Día 43
Los años te han tratado bien. Son los fines de semana los que han provocado el daño.
Katie lo encontró tan sorprendente y gracioso que su garganta emitió un ruidito. ¿Podía decirse que había sido una carcajada?, se preguntó. ¿Podía describir la cita como «de carcajada»? Agarró automáticamente el móvil: a Conall le iba a encantar.
Entonces se acordó de que no podía llamarle. Ni ahora ni nunca. Su garganta emitió otro ruidito y esta vez seguro que no fue una carcajada.
Los días en que podía coger desenfadadamente el teléfono y leer en voz alta la cita aguda e implacable de la agenda de ese día eran historia.
Oh. Eso no le gustaba nada. No se sentía muy bien esa mañana. La noche del lunes, la noche de la ruptura, la pasó tranquila. La noche del martes la pasó tranquila. La noche del miércoles la pasó tranquila. La noche de ayer no la pasó tranquila.
Porque había cometido el terrible, terrible error de leer un libro de Anita Brookner —no recordaba el título, todos se parecían— que le había metido el miedo en el cuerpo. Estaba convencida de que el resto de su vida tendría que pasar sus vacaciones con alguna compañera del trabajo a la que apenas conocía, una mujer con tendencias lésbicas reprimidas, y juntas visitarían catedrales. Llevarían un calzado resistente y guías turísticas y pasarían días enteros admirando naves del siglo XV. Por las noches cenarían un menú acompañado de una copa de tinto de la casa y la lesbiana reprimida diría: «Los hombres son unas criaturas repugnantes. Nosotras, las mujeres, podemos proporcionarnos mutuamente el consuelo que necesitamos.»
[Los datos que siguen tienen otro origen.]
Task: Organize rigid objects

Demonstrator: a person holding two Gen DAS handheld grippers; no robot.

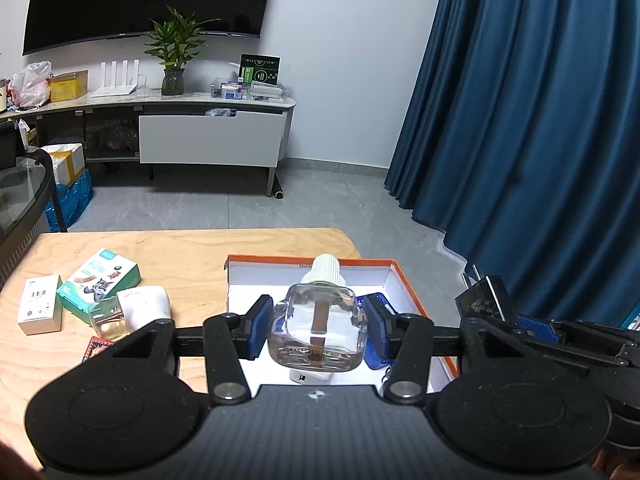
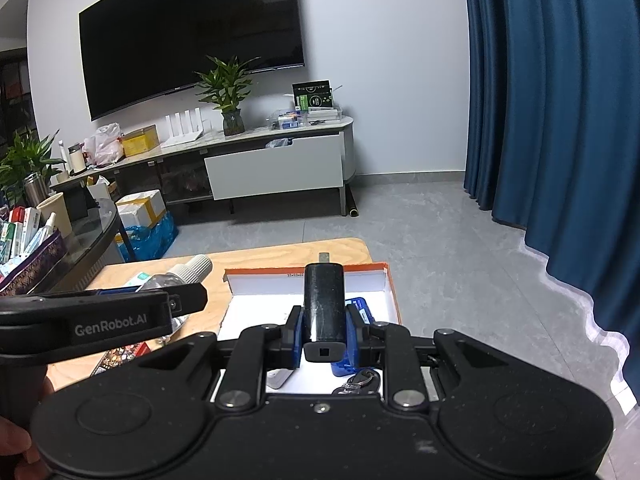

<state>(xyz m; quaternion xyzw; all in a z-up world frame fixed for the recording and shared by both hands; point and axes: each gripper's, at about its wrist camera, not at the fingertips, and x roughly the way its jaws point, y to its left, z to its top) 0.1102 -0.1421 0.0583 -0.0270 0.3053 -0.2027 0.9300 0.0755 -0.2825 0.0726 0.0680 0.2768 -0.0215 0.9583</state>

He ahí lo que sucedía cuando tenías cuarenta años y estabas sola.
Lo más probable, de hecho, es que muriera sola. La encontrarían cuando ya llevara ocho días muerta, y solo los maullidos de sus veintisiete gatos famélicos alertarían a sus indiferentes e insensibles vecinos.
Pero eso no le preocupaba en exceso; después de todo, estaría muerta. Lo que realmente le preocupaba eran las vacaciones: el calzado resistente, las catedrales, la comida cutre del menú (sopa del día, melón) y todas las cosas deliciosas de la carta —langostinos, lubina— que tendría prohibido pedir. ¿Y si le apetecía una segunda copa de vino? ¿Permitiría su compañera bollera semejante exceso?
Se frotó los ojos. Qué visión de la vida tan deprimente… Y —se le acababa de ocurrir otra cosa— tendrían una caja de bombones, una marca insulsa como Milk Tray, y cada noche, antes de trepar a sus respectivas camas individuales para leer cuatro páginas de sus libros instructivos, su compañera la invitaría a un bombón. A modo de agradecimiento, Katie se vería obligada a pasar horas leyendo la guía, y más tiempo aún saboreando el pedacito, el único pedacito de placer en su vida. Luego su compañera guardaría de nuevo la caja en su maleta —¡que cerraría con llave!— hasta la noche siguiente.
¡Oh, Dios! ¡Dios, Dios, Dios!
El problema estaba en que no había sido lo suficientemente realista desde el principio. Conall era un hombre especial, con una gran presencia; había ocupado un gran espacio. No podías expulsar de tu vida a alguien como él sin pasar por algún tipo de reajuste. Se había engañado al pensar que sería fácil. Si sumaba a eso el hecho de que era su primera ruptura en los cuarenta, ¿cómo no iba a costarle?
Así y todo, dejando a un lado este nuevo temor de pasar las vacaciones con una lesbiana reprimida, lo estaba llevando bien. Bebiendo una botella de vino todas las noches, cierto, durmiendo fatal, cierto, cogiendo el teléfono doce veces al día para llamar a Conall, cierto, pero lo estaba llevando bien.